**TO DO**
Search the material for the string "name", then report how many lines hold it, with no other text.
.....
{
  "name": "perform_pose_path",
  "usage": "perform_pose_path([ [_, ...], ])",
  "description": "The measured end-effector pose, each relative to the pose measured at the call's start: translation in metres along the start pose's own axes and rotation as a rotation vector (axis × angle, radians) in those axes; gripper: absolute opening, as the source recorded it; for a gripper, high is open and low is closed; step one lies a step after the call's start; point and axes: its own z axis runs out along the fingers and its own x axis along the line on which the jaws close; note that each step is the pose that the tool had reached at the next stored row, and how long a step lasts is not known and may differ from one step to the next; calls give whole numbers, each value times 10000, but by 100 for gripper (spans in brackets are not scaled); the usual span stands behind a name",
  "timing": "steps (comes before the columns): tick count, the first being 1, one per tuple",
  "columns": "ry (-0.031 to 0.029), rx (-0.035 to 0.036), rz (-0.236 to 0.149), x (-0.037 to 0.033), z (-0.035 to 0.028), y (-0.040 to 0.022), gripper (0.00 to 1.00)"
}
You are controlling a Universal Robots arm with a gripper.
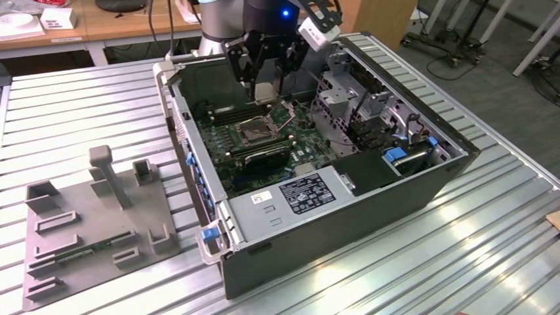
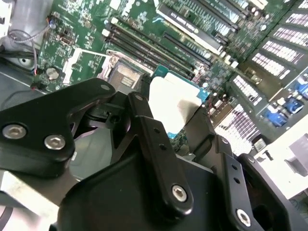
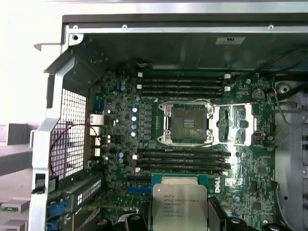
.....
**SOLVED EXERCISE**
2